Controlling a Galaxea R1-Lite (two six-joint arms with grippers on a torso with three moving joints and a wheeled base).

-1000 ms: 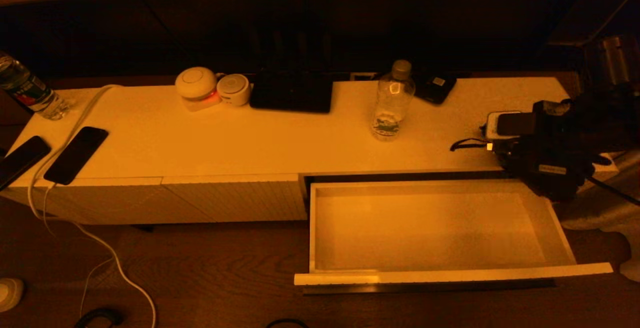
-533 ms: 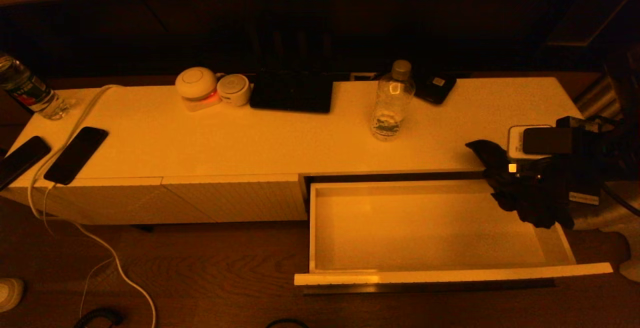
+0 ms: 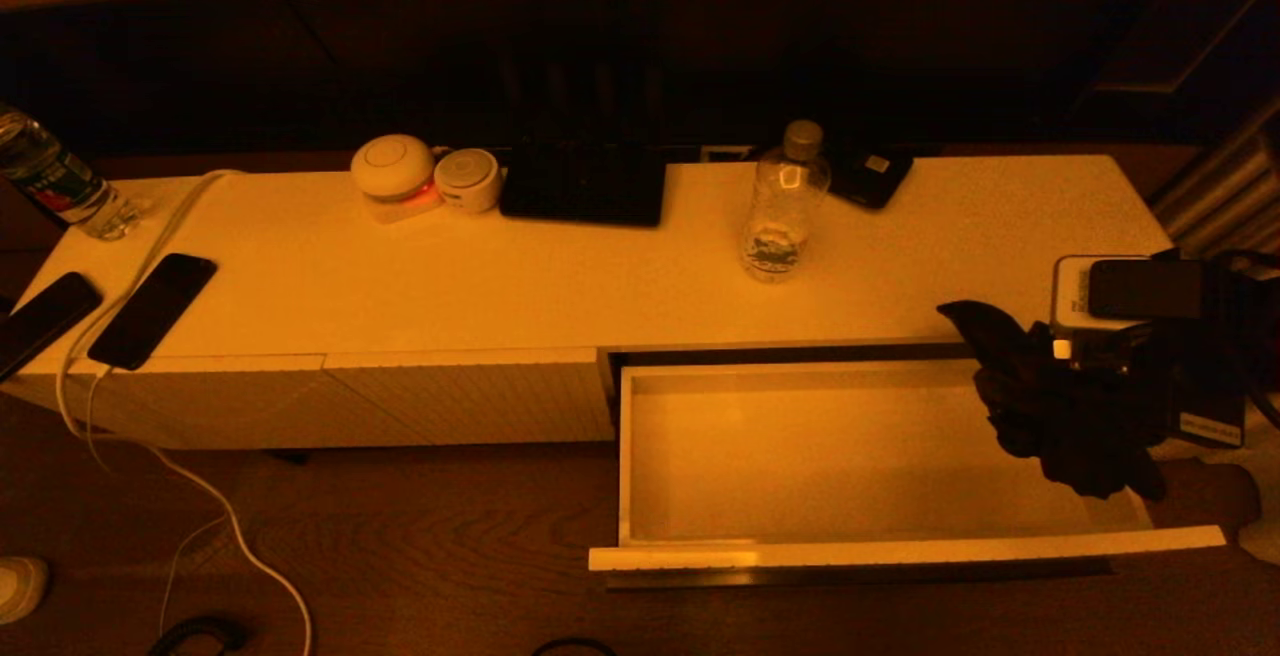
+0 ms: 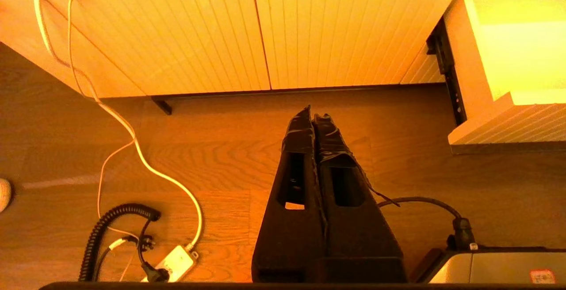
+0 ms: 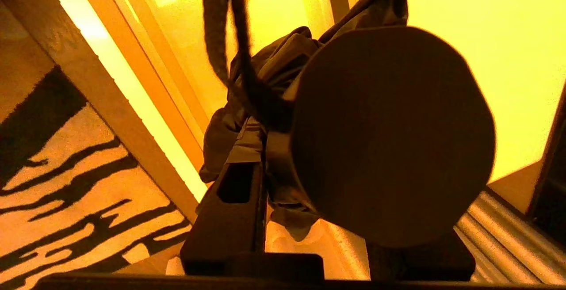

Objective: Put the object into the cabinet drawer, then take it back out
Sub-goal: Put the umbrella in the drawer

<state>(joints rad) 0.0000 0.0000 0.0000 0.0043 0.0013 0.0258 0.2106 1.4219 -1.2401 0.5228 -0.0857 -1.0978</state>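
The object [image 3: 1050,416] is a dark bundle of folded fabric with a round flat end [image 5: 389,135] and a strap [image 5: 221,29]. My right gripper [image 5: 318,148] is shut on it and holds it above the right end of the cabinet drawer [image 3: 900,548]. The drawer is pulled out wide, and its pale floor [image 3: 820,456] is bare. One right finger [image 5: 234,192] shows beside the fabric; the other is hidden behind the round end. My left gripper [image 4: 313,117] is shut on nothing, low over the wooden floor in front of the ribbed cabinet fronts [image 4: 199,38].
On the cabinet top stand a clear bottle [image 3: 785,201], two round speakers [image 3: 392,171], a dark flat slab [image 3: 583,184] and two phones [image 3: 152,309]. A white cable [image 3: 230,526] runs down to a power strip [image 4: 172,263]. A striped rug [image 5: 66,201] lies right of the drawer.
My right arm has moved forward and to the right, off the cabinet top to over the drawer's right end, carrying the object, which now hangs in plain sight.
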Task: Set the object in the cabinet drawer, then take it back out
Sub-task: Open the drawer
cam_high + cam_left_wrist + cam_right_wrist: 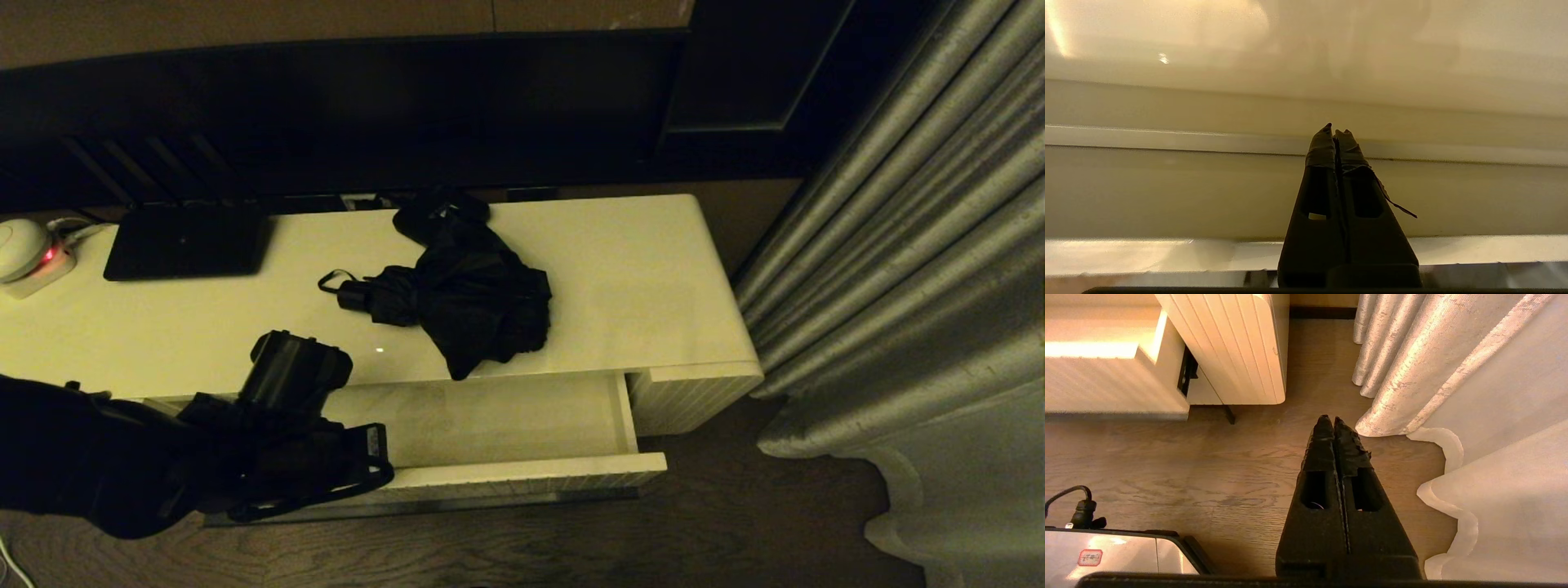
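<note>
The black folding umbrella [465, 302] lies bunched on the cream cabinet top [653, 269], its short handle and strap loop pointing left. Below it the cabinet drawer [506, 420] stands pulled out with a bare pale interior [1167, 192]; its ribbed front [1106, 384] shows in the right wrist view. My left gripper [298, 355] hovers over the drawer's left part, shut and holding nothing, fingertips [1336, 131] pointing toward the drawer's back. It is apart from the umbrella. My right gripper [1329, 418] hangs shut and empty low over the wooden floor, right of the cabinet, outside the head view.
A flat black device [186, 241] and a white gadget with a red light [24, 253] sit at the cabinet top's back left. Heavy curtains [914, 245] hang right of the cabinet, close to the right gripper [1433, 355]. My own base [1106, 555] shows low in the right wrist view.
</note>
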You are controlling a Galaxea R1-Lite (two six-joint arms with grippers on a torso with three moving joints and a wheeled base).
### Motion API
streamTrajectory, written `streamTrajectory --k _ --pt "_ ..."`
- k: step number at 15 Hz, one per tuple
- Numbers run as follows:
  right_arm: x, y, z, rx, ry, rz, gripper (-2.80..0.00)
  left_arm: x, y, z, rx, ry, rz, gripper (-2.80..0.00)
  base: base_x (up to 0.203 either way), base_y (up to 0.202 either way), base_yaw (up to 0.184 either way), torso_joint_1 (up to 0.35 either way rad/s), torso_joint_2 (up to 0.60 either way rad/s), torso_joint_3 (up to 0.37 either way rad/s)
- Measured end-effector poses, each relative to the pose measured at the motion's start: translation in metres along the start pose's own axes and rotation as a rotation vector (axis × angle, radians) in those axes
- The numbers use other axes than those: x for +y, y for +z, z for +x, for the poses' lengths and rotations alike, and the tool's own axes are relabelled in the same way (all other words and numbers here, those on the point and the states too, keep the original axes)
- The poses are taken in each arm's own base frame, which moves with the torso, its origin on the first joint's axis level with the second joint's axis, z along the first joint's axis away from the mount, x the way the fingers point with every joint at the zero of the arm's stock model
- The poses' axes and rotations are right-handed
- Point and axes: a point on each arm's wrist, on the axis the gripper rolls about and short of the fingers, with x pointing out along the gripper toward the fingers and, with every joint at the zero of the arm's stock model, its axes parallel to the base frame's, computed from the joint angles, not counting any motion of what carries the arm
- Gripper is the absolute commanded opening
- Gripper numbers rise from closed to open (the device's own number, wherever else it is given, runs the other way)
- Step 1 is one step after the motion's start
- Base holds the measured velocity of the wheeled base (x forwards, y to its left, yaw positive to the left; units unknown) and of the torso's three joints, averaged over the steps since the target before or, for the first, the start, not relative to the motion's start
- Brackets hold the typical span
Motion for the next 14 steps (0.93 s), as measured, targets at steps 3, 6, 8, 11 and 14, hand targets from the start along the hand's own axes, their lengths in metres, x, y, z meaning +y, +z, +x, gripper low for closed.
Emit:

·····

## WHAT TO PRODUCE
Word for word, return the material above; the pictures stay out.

## YOUR RESPONSE
Controlling a Galaxea R1-Lite (two six-joint arms with grippers on a torso with three moving joints and a wheeled base).

-1000 ms: 
-533 ms: 
+0 ms: 
+0 ms: 
+0 ms: 

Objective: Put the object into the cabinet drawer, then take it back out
Sub-goal: Put the umbrella in the drawer

<state>(joints rad) 0.0000 0.0000 0.0000 0.0043 0.0013 0.0258 0.2106 1.4219 -1.2401 0.5228 -0.0857 -1.0978</state>
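The object [image 3: 1050,416] is a dark bundle of folded fabric with a round flat end [image 5: 389,135] and a strap [image 5: 221,29]. My right gripper [image 5: 318,148] is shut on it and holds it above the right end of the cabinet drawer [image 3: 900,548]. The drawer is pulled out wide, and its pale floor [image 3: 820,456] is bare. One right finger [image 5: 234,192] shows beside the fabric; the other is hidden behind the round end. My left gripper [image 4: 313,117] is shut on nothing, low over the wooden floor in front of the ribbed cabinet fronts [image 4: 199,38].
On the cabinet top stand a clear bottle [image 3: 785,201], two round speakers [image 3: 392,171], a dark flat slab [image 3: 583,184] and two phones [image 3: 152,309]. A white cable [image 3: 230,526] runs down to a power strip [image 4: 172,263]. A striped rug [image 5: 66,201] lies right of the drawer.
My right arm has moved forward and to the right, off the cabinet top to over the drawer's right end, carrying the object, which now hangs in plain sight.
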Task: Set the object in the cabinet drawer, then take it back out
Sub-task: Open the drawer
cam_high + cam_left_wrist + cam_right_wrist: 
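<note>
The black folding umbrella [465, 302] lies bunched on the cream cabinet top [653, 269], its short handle and strap loop pointing left. Below it the cabinet drawer [506, 420] stands pulled out with a bare pale interior [1167, 192]; its ribbed front [1106, 384] shows in the right wrist view. My left gripper [298, 355] hovers over the drawer's left part, shut and holding nothing, fingertips [1336, 131] pointing toward the drawer's back. It is apart from the umbrella. My right gripper [1329, 418] hangs shut and empty low over the wooden floor, right of the cabinet, outside the head view.
A flat black device [186, 241] and a white gadget with a red light [24, 253] sit at the cabinet top's back left. Heavy curtains [914, 245] hang right of the cabinet, close to the right gripper [1433, 355]. My own base [1106, 555] shows low in the right wrist view.
</note>
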You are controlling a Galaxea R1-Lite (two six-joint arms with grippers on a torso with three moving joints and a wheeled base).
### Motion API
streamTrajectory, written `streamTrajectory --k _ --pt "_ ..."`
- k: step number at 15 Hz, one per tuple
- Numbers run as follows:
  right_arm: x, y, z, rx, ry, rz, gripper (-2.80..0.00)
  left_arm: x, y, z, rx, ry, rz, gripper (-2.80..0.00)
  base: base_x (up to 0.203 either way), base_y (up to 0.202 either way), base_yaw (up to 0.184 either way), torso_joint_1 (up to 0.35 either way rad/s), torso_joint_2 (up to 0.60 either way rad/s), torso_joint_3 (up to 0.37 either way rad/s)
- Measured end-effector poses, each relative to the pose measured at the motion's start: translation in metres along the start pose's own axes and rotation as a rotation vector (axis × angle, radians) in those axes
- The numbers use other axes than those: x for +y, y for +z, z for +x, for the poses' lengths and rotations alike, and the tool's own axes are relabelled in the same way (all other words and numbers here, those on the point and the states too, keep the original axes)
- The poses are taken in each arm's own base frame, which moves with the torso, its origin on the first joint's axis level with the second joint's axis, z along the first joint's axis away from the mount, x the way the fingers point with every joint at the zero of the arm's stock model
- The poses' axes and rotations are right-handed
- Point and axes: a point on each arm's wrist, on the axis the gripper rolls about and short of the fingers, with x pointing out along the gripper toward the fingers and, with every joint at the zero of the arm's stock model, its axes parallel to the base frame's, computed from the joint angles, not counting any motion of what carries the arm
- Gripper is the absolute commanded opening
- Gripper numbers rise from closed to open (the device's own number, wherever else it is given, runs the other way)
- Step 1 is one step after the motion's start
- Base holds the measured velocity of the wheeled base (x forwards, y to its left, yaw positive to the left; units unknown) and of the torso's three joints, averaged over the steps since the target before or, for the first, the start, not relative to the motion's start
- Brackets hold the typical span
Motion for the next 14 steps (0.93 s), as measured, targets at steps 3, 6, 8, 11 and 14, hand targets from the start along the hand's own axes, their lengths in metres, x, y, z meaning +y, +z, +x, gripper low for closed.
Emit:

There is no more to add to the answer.